Among the lines below, a stretch begins at the one with "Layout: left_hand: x" and ends at the one with "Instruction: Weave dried". Repeat that stretch exactly, ends included.

__Data__
++++++

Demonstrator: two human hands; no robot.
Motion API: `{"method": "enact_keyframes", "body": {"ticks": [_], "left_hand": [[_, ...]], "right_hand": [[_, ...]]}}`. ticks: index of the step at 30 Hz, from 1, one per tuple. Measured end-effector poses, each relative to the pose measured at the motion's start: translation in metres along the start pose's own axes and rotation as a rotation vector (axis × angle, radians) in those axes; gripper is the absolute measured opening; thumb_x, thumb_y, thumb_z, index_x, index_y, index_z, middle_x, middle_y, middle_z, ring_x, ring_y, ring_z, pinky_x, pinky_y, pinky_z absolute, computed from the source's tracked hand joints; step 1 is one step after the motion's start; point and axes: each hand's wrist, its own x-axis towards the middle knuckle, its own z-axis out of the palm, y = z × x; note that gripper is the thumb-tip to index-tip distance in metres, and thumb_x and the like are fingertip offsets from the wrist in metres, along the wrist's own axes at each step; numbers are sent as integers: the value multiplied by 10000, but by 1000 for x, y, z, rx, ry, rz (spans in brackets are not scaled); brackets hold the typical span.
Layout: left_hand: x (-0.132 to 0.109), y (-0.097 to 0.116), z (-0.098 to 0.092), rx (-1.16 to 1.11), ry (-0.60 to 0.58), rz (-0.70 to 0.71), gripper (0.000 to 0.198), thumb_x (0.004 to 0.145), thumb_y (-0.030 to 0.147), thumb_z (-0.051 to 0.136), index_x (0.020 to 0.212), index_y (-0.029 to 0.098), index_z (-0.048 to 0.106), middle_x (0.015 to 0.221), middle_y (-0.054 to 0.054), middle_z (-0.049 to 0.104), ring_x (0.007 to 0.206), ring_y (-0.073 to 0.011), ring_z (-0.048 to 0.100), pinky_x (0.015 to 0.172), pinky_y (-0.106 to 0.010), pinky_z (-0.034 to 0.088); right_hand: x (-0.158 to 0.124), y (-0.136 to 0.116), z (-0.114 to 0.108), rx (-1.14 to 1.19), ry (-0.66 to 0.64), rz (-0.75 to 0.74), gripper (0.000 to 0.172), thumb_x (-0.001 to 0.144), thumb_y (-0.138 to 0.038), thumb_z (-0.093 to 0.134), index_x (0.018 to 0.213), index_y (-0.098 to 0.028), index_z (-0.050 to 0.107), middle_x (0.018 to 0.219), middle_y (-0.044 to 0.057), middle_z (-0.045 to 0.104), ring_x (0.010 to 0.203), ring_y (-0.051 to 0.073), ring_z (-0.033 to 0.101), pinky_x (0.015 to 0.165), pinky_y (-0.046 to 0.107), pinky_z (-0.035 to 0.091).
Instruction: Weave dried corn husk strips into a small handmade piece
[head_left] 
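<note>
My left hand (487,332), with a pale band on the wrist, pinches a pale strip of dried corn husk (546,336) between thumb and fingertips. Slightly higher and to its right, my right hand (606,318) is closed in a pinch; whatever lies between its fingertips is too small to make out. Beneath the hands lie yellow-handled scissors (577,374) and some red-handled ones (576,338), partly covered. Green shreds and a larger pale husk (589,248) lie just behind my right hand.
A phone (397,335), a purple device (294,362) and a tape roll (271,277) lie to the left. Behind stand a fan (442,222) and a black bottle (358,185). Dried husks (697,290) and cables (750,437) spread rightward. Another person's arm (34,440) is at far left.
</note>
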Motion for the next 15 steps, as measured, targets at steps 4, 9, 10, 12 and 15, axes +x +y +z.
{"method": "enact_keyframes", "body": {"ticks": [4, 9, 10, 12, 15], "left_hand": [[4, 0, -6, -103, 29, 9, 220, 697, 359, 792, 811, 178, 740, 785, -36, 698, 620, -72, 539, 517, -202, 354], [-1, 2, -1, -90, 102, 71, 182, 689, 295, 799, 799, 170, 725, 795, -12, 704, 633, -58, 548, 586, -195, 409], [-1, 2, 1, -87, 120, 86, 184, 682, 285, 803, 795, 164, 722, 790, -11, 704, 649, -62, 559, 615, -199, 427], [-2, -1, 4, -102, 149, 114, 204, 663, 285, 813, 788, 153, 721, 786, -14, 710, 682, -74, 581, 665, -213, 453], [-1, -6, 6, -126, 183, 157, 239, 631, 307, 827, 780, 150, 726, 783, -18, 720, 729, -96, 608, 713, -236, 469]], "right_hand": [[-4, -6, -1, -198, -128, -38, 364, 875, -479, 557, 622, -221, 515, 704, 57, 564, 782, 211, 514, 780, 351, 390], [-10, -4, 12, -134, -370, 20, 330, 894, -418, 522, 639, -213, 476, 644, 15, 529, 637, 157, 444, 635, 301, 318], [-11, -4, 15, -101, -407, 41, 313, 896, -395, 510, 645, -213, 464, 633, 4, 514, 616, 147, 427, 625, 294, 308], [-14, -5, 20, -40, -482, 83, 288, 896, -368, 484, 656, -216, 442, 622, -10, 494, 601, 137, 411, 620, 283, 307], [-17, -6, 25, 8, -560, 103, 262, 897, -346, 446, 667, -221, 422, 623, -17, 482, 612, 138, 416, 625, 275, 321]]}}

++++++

__Exercise answer__
Layout: left_hand: x (-0.132 to 0.109), y (-0.097 to 0.116), z (-0.098 to 0.092), rx (-1.16 to 1.11), ry (-0.60 to 0.58), rz (-0.70 to 0.71), gripper (0.000 to 0.198), thumb_x (0.004 to 0.145), thumb_y (-0.030 to 0.147), thumb_z (-0.051 to 0.136), index_x (0.020 to 0.212), index_y (-0.029 to 0.098), index_z (-0.048 to 0.106), middle_x (0.015 to 0.221), middle_y (-0.054 to 0.054), middle_z (-0.049 to 0.104), ring_x (0.007 to 0.206), ring_y (-0.073 to 0.011), ring_z (-0.048 to 0.100), pinky_x (0.015 to 0.172), pinky_y (-0.106 to 0.010), pinky_z (-0.034 to 0.088); right_hand: x (-0.158 to 0.124), y (-0.136 to 0.116), z (-0.114 to 0.108), rx (-1.14 to 1.19), ry (-0.66 to 0.64), rz (-0.75 to 0.74), gripper (0.000 to 0.172), thumb_x (-0.001 to 0.144), thumb_y (-0.138 to 0.038), thumb_z (-0.093 to 0.134), index_x (0.018 to 0.213), index_y (-0.098 to 0.028), index_z (-0.050 to 0.107), middle_x (0.018 to 0.219), middle_y (-0.044 to 0.057), middle_z (-0.045 to 0.104), ring_x (0.010 to 0.203), ring_y (-0.051 to 0.073), ring_z (-0.033 to 0.101), pinky_x (0.015 to 0.165), pinky_y (-0.046 to 0.107), pinky_z (-0.035 to 0.091).
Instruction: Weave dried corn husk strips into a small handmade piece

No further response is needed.